Hill v. DeKalb Reg’l Youth Det. Ctr., 40 F.3d 1176, 1186 (11th Cir. 1994).
In order to prove a deliberate indifference claim, a detainee must overcome three
obstacles. The detainee must: 1) “satisfy the objective component by showing that [he] had a
serious medical need”; 2) “satisfy the subjective component by showing that the prison official
acted with deliberate indifference to [his] serious medical need”; and 3) “show that the injury
was caused by the defendant’s wrongful conduct.” Goebert v. Lee Cty., 510 F.3d 1312, 1326
(11th Cir. 2007). A medical need is serious if it ‘“has been diagnosed by a physician as
mandating treatment or [is] one that is so obvious that even a lay person would easily recognize
the necessity for a doctor’s attention.’” Id. (quoting Hill, 40 F.3d at 1187) (emphasis supplied).
As for the subjective component, the Eleventh Circuit has consistently required that “a defendant
know of and disregard an excessive risk to an inmate’s health and safety.” Haney v. City of
Cumming, 69 F.3d 1098, 1102 (11th Cir. 1995). Under the subjective prong, an inmate “must
prove three things: (1) subjective knowledge of a risk of serious harm; (2) disregard of that risk;
(3) by conduct that is more than [gross] negligence.” Goebert, 510 F.3d at 1327.
11
“The meaning of ‘more than gross negligence’ is not self-evident[.]” Id. In instances
where a deliberate indifference claim turns on a delay in treatment rather than the type of
medical care received, the factors considered are: “(1) the seriousness of the medical need; (2)

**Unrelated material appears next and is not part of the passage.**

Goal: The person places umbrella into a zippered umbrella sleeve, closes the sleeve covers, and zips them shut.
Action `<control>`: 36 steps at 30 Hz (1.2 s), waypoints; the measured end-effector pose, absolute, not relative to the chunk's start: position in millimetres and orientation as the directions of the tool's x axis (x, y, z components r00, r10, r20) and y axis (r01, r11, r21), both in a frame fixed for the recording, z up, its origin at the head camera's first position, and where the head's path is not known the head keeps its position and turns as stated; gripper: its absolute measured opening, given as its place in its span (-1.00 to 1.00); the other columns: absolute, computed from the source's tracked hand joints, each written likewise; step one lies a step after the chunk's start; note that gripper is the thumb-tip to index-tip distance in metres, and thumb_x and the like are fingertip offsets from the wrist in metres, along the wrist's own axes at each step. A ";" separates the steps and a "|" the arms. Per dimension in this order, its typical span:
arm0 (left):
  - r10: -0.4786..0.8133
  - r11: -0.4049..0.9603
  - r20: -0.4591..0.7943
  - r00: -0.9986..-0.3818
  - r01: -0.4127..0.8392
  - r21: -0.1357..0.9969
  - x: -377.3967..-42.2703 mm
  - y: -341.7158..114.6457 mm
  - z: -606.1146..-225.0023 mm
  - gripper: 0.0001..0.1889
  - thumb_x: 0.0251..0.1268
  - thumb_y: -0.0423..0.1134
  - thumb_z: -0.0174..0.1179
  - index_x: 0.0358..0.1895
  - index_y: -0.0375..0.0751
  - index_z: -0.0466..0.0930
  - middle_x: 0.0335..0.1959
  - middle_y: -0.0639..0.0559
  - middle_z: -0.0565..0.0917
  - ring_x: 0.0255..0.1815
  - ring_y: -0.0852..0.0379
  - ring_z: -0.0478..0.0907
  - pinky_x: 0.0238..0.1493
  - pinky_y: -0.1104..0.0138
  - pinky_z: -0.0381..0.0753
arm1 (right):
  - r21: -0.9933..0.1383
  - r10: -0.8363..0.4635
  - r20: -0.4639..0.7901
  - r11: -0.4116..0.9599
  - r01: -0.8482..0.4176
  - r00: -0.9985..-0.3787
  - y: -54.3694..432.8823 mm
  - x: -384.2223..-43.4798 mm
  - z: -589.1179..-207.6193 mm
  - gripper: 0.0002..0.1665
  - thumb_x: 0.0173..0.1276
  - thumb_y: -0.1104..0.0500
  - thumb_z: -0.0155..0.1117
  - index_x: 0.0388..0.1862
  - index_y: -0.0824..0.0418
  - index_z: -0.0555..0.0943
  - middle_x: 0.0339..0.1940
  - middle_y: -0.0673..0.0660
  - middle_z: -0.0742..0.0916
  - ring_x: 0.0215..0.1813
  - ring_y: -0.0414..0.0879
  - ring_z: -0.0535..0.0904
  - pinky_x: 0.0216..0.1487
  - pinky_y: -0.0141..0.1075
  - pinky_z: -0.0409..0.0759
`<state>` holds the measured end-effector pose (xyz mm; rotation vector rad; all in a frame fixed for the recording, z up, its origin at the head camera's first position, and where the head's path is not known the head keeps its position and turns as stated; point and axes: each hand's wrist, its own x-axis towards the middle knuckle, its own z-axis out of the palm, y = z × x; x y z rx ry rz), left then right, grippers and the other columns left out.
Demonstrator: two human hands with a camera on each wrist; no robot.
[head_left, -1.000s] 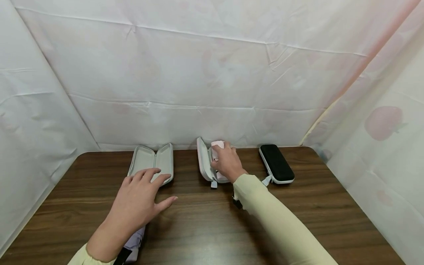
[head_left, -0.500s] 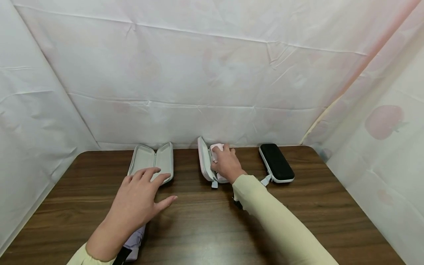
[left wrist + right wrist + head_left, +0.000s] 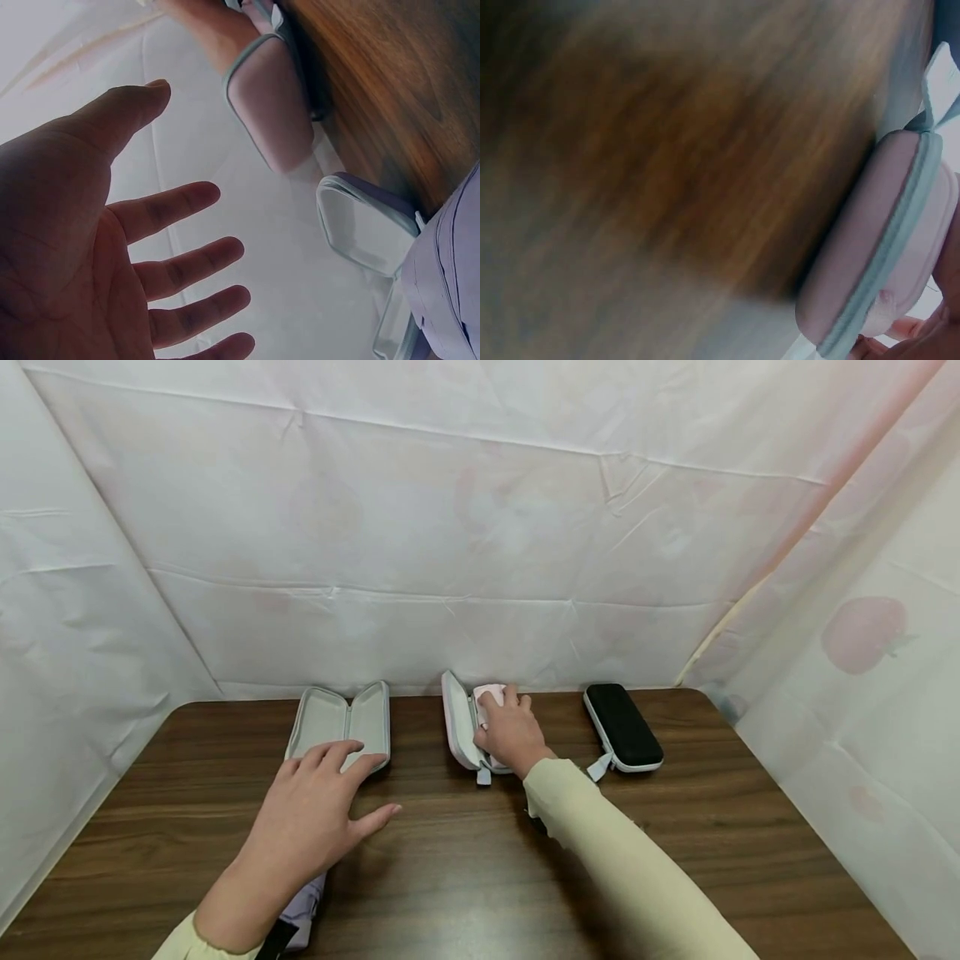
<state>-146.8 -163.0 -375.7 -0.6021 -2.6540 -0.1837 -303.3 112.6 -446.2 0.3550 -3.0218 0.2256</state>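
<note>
In the head view my right hand (image 3: 512,732) reaches over a pink zip case (image 3: 456,718), its lid standing up on the left. The fingers and thumb hold what looks like a pink folded umbrella (image 3: 490,695), lying in the case's right half and mostly hidden by the hand. From the right wrist, the case's side (image 3: 855,232) and grey zip show, with fingertips behind it. My left hand (image 3: 307,810) hovers with fingers spread, holding nothing, in front of an unfolded lavender zip case (image 3: 324,718). Beneath the left wrist lies a lavender folded umbrella (image 3: 303,910), partly hidden.
A closed black zip case (image 3: 624,727) with white edging and a pull tab lies to the right of the pink one. All stand near the back edge of the brown wooden table (image 3: 450,877). Behind and beside it hangs a pale sheet (image 3: 480,527).
The pink umbrella's far end has come down and sits lower in the case, with my right hand moving along. The left hand has stayed in place.
</note>
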 end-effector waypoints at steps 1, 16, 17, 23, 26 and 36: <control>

whether the delay worsened the medical condition; and (3) the reason for the delay.” Id. “When
the claim turns on the quality of the treatment provided, there is no constitutional violation as
long as the medical care provided to the inmate is ‘minimally adequate.’” Blanchard v. White
Cty. Det. Ctr. Staff, 262 F. App’x 959, 964 (11th Cir. 2008) (quoting Harris, 941 F.2d at 1504).
“Deliberate indifference is not established where an inmate received care but desired different
modes of treatment.” Id.
Plaintiff does not allege that Defendants disregarded his medical needs. Rather, he
disagrees with the mode and extent of treatment he received. Plaintiff states that he “did not
receive the proper treatment” because he needed stitches, but was only given medical glue. He
also contends that he should have received more extensive treatment because “only two (2) of his
wounds [were] attended to.” (Doc. 1, p. 5.) However, this amounts to, at most, an allegation of
negligence, not deliberate indifference. Thus, Plaintiff has not alleged sufficient facts to state a
cognizable Eighth Amendment claim for denial of medical care, and the Court should DISMISS
those claims.
IV.
Retaliation
“It is an established principle of constitutional law that an inmate is considered to be
exercising his First Amendment right of freedom of speech when he complains to the prison’s
administrators about the conditions of his confinement.” O’Bryant v. Finch, 637 F.3d 1207,
1212 (11th Cir. 2011). It is also established that an inmate may maintain a cause of action
against prison administrators who retaliate against him for making such complaints. Id. (quoting
12
Smith v. Mosley, 532 F.3d 1270, 1276 (11th Cir. 2008) (internal citation and punctuation
omitted)). “To establish a First Amendment retaliation claim, a prisoner need not allege the
violation of an additional separate and distinct constitutional right; instead, the core of the claim
is that the prisoner is being retaliated against for exercising his right to free speech.” O’Bryant,
637 F.3d at 1212. “To prevail, the inmate must establish these elements: (1) his speech was
constitutionally protected; (2) the inmate suffered adverse action such that the administrator’s
allegedly retaliatory conduct would likely deter a person of ordinary firmness from engaging in
such speech; and (3) there is a causal relationship between the retaliatory action and the
protected speech.” Smith, 532 F.3d at 1276 (citing Bennett v. Hendrix, 423 F.3d 1247, 1250,
1254 (11th Cir. 2005)).
Here, Plaintiff’s filing of grievances regarding his attack is constitutionally protected
speech. Additionally, Plaintiff arguably asserts that a prisoner of “ordinary firmness” may have
been deterred from exercising his First Amendment rights based on Defendants Bobbit and
Smith’s actions. Bennett, 423 F.3d at 1252 (noting “adverse effect” depends on the context of
the alleged action and focuses on “the status of the speaker, the status of the retaliator, the
relationship between the speaker and the retaliator, and the nature of the retaliatory acts[ ]”)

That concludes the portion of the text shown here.